Arman endured just one full-body spasm, vermillion tracks easing out of nostrils. He groped at the bookshelf, toppling it. The knife’s shadow shivered. He slumped back against the panorama’s glass edge, muttering as he slid down it and finally sat.

 

“I’m—you’re—I think,” he said, and expired. 

 

His fist blossomed. A silver ball rolled out.

 

“Hello?” came a faint voice from the floor, the phone. “Everything alright, Ms. Applecate?”

 

Alex traced the polished stare of Arman’s dead eyes to a hairline crack that snaked across the ceiling, glowing like a white-hot slice of Paradise. 

 

Amanda hung up.

 

“Don’t know what he meant by that,” she said.

 

Alex was about to take her when the trio of PrimAir’s classic blue-and-orange jets burrowed magnificently into the dunes. Could already taste the blooming fireballs on his tongue. Fountains of sand and garbage, metal and glass.
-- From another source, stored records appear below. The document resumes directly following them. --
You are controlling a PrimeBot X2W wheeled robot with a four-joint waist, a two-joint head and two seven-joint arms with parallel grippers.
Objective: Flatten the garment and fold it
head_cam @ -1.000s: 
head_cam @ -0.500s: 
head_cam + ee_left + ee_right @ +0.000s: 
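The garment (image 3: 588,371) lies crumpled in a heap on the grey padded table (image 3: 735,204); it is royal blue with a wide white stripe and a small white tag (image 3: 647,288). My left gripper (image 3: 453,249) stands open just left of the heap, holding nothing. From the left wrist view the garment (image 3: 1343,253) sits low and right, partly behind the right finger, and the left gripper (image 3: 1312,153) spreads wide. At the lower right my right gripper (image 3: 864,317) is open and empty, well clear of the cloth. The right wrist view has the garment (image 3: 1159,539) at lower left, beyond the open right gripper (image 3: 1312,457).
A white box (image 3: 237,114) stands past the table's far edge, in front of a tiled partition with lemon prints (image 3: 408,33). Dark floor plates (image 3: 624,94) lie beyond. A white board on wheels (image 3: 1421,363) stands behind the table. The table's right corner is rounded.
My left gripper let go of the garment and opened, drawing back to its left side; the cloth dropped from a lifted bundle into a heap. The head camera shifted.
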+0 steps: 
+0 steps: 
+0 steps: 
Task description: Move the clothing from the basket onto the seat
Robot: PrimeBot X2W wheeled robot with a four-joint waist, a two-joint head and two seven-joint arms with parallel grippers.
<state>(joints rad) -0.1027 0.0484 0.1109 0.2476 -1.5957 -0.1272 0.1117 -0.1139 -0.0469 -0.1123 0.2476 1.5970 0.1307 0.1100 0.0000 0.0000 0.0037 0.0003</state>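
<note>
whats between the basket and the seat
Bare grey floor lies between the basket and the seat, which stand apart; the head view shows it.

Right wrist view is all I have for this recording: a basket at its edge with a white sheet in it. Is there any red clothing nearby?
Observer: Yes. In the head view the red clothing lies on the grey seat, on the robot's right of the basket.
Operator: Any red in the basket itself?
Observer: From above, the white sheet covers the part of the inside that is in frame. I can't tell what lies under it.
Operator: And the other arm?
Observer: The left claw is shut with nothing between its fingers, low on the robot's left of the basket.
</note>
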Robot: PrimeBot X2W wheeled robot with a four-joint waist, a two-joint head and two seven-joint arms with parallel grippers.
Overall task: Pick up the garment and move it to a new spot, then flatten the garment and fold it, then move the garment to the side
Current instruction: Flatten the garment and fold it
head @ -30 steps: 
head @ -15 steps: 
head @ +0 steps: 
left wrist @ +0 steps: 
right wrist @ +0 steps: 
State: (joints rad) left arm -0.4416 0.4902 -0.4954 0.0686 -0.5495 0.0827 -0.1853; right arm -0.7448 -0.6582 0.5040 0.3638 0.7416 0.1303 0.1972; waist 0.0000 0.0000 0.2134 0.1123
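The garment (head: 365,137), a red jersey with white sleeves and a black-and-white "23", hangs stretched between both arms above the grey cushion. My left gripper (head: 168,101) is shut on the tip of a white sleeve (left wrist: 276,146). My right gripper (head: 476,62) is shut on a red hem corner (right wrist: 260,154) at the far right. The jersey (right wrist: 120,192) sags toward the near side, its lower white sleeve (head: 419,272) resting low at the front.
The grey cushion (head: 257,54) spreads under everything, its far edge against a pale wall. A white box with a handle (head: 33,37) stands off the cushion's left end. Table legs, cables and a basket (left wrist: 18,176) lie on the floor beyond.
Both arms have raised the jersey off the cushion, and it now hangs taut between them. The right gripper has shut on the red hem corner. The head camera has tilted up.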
It was as if this awful thing was arranged to be viewed from where Alex stood.

 

Amanda was at his side.

 

“Soothing,” she said.

 

“Exquisite,” he replied.   

 

The once airless room drew a rush of cool wind, and he imagined himself a prehistoric man, the destroyed office a geologic cavern called home. A whirlpool of loose pens and papers screwed upwards around them. Couldn’t tell the difference—that was ridiculous. Arman was a monster. It was safer here, inside.    

 

“Our swarm now,” she said. “We’ve added to it.”

 

“I meant it, though,” he said. “About quitting,” 

 

But Amanda said nothing, adrift on the tide of flooding dusk as she and flame and sand and sunset and Alex and Phoenix Towers together conspired in one cleansing breath.